Indonesian rice paddy workers c1985
I remember during my school days making 'tie and dye' fabric as well as using dripped candle wax to make similar designs. Used to love doing things like that! So when I made a trip to Bali back in the mid 1980's I fell in love with the Batik sarongs worn by the local women. The Indonesian Batik fabrics were made by using wax printing blocks called Batik Caps (tjap) that allow the wax to seep through.There was also the hand drawn method using a 'canting' (tjanting) to form the patterns but commercially this was far too time consuming and expensive. I inevitably went to a demonstration for tourists and I also ended up with several sarongs that came to be my favourite attire for hanging about at home, the habit of which is still with me even today.

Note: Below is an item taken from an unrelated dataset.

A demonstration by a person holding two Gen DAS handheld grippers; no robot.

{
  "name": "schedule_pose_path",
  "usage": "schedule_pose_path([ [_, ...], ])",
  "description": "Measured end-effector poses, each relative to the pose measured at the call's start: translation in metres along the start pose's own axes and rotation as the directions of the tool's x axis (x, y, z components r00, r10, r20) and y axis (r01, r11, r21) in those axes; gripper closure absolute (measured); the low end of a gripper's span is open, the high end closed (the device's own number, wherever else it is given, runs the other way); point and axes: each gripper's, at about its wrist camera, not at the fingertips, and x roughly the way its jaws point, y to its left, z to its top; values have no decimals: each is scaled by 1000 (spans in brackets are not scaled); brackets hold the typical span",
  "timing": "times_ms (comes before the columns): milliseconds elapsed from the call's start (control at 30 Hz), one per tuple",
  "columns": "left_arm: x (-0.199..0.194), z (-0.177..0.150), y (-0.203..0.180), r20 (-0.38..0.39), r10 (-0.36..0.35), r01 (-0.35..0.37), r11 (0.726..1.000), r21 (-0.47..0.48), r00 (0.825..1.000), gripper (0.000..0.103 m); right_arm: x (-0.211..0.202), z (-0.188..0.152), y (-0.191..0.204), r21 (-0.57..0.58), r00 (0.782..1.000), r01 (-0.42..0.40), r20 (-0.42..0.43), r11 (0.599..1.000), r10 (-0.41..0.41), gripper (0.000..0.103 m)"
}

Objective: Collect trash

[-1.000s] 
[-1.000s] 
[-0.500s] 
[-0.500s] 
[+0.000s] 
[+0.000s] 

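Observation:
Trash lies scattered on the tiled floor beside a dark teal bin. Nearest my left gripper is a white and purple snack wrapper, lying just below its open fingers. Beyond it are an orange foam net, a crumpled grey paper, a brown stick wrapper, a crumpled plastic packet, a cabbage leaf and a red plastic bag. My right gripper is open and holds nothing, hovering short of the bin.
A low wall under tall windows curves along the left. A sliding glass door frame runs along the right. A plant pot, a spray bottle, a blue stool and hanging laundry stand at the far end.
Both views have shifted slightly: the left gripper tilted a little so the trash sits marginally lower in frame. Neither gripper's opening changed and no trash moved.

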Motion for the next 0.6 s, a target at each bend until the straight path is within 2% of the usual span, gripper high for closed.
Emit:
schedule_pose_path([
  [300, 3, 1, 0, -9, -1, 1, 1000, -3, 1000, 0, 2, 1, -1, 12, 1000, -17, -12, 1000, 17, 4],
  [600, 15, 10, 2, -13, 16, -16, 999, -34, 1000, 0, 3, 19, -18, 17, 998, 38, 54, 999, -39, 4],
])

Indonesian Batik on sale in Phuket
Malaysian Batik is different in style from the intricate small patterns of Indonesia and tends to be larger more floral patterns. With Thailand and Malaysia sharing the same border most of the sarongs here in Southern Thailand have a Malaysian influence and many are imported from both Malaysia and Indonesia. However a lot of batik work can be found in the very southern provinces of Thailand such as Narathiwat, where the local people have been encouraged to produce products for sale under the OTOP label.
Batik from Narathiwat.
Batik often depicts scenes from local life or the underwater world as these are popular as souvenirs.
In 1993 I decided to have a go at making batik and joined a training session at Phuket Achiwa College. It was a fun course that taught screen printing as well as batik. My end result wasn't brilliant but....
During the Phuket Old Town Festival, as well as other street festivals, the local women descending from Chinese families will dress in 'Baba - YaYa' style (บ้าบ๋า-ย่าหยา Baba-Nyonya 峇峇娘惹) that is part of the Peranakan culture.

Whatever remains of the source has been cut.